(Beginning of Records for processing)

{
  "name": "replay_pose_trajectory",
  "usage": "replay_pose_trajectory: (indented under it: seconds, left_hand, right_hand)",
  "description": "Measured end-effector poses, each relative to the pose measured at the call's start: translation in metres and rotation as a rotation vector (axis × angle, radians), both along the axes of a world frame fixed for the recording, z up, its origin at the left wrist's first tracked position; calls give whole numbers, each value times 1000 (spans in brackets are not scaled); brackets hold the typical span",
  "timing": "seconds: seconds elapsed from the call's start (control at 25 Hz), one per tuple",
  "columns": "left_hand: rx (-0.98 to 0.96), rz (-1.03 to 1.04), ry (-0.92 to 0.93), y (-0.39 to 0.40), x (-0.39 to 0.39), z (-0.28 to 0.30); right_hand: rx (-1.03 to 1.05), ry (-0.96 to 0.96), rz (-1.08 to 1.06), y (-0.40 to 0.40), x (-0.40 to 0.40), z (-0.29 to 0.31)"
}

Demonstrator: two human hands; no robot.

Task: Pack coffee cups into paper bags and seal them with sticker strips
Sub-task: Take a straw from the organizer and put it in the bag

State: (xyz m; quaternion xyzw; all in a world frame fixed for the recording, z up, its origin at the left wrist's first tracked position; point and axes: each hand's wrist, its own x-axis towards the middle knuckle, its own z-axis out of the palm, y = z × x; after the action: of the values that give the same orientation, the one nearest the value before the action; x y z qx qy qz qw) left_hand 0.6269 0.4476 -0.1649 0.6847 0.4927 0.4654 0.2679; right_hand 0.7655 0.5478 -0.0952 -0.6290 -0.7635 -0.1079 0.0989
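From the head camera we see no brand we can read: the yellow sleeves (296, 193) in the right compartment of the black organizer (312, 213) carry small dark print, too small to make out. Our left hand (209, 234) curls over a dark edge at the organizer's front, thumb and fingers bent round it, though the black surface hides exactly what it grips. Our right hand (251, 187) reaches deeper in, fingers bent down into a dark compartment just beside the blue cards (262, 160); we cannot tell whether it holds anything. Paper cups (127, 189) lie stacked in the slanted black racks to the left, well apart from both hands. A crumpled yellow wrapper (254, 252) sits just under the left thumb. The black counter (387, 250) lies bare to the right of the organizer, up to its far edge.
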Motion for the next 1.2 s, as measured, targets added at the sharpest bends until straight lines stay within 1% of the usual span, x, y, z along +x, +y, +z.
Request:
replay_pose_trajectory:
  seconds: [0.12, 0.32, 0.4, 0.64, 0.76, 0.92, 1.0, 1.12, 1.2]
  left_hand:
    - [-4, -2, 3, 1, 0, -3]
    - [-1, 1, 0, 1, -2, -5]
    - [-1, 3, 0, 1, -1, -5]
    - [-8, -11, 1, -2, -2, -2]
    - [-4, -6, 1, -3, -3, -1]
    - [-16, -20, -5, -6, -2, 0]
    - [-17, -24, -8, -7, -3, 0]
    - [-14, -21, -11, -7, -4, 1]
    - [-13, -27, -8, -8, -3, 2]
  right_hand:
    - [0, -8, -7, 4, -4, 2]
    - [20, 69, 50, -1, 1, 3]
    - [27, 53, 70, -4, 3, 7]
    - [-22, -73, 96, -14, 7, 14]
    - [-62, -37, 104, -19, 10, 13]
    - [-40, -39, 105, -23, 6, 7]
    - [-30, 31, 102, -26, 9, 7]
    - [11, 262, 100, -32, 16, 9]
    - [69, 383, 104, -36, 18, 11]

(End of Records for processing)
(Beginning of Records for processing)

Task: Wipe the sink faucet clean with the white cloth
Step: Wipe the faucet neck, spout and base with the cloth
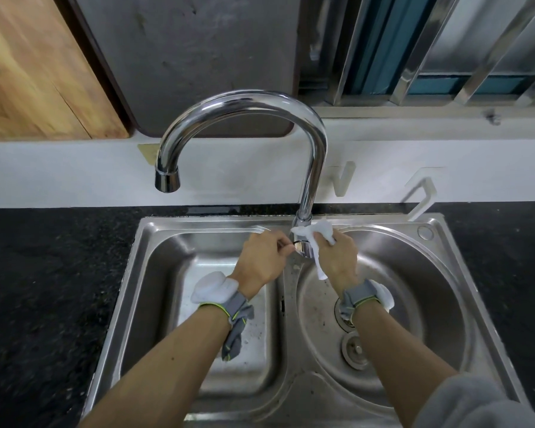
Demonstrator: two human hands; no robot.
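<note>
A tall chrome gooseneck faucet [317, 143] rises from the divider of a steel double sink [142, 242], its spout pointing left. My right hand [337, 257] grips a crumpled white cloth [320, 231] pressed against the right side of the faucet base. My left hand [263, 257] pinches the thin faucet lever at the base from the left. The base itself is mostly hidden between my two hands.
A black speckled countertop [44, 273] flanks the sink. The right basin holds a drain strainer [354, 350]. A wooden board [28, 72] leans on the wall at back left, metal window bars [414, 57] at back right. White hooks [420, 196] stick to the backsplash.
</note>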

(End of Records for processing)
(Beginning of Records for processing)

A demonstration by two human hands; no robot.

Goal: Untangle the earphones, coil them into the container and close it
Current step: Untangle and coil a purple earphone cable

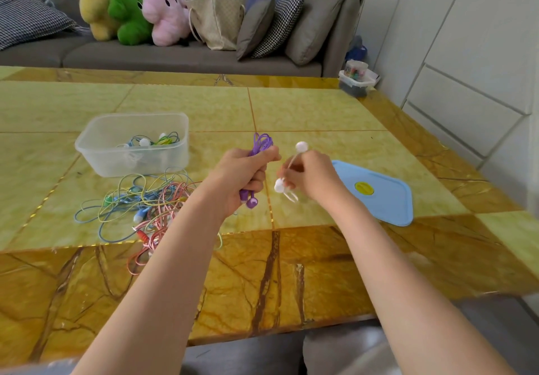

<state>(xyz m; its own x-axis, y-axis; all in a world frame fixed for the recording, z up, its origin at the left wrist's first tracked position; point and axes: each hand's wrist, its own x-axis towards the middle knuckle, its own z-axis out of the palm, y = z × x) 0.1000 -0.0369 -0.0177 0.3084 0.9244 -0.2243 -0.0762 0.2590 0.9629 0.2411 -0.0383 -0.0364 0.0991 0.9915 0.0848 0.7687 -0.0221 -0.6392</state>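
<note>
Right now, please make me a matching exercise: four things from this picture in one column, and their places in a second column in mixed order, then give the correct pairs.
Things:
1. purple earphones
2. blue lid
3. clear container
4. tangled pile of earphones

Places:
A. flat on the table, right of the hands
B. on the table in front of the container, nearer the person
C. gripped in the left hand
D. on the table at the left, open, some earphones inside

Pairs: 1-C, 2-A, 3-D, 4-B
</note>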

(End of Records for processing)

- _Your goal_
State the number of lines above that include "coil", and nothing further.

- _Answer to this exercise_
2